Prompt.
Leave the pictures out. Return all other data exactly.

START Information supplied

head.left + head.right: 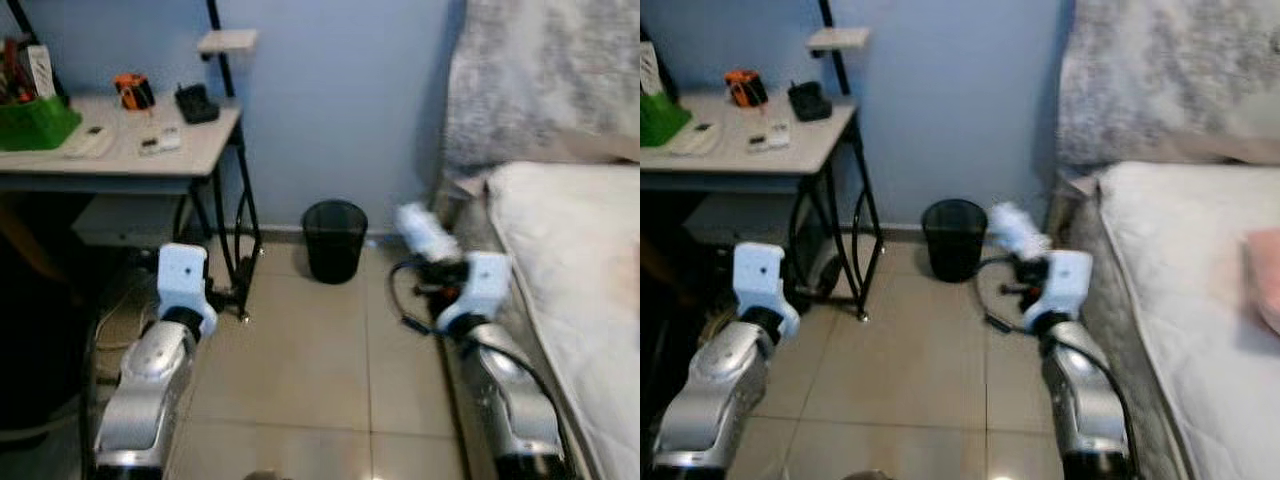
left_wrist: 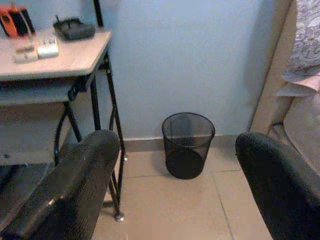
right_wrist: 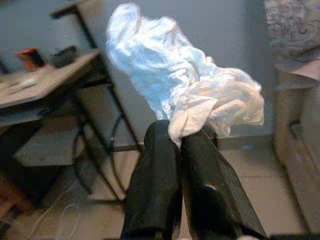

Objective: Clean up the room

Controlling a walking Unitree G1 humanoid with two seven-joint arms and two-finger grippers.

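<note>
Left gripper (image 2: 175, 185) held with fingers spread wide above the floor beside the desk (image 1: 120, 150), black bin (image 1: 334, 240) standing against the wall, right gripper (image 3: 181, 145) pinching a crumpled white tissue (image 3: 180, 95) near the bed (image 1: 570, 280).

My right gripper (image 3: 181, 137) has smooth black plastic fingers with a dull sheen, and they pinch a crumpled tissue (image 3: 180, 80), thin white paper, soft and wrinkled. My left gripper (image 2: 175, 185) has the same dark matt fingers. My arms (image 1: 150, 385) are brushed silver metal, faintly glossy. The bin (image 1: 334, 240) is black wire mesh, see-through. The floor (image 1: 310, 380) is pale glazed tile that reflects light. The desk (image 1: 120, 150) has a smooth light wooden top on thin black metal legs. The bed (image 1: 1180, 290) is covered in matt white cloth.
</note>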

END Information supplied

Answer space.
head.left + head.right: 
left_wrist: 
right_wrist: 

Objective: Clean up the room

Controlling a walking Unitree G1 humanoid with two seven-joint arms and two-finger grippers.

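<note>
Left gripper (image 2: 175, 185) held with fingers spread wide above the floor beside the desk (image 1: 120, 150), black bin (image 1: 334, 240) standing against the wall, right gripper (image 3: 181, 145) pinching a crumpled white tissue (image 3: 180, 95) near the bed (image 1: 570, 280).

My right gripper (image 3: 181, 137) has smooth black plastic fingers with a dull sheen, and they pinch a crumpled tissue (image 3: 180, 80), thin white paper, soft and wrinkled. My left gripper (image 2: 175, 185) has the same dark matt fingers. My arms (image 1: 150, 385) are brushed silver metal, faintly glossy. The bin (image 1: 334, 240) is black wire mesh, see-through. The floor (image 1: 310, 380) is pale glazed tile that reflects light. The desk (image 1: 120, 150) has a smooth light wooden top on thin black metal legs. The bed (image 1: 1180, 290) is covered in matt white cloth.
</note>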

With the answer given, the exercise is closed.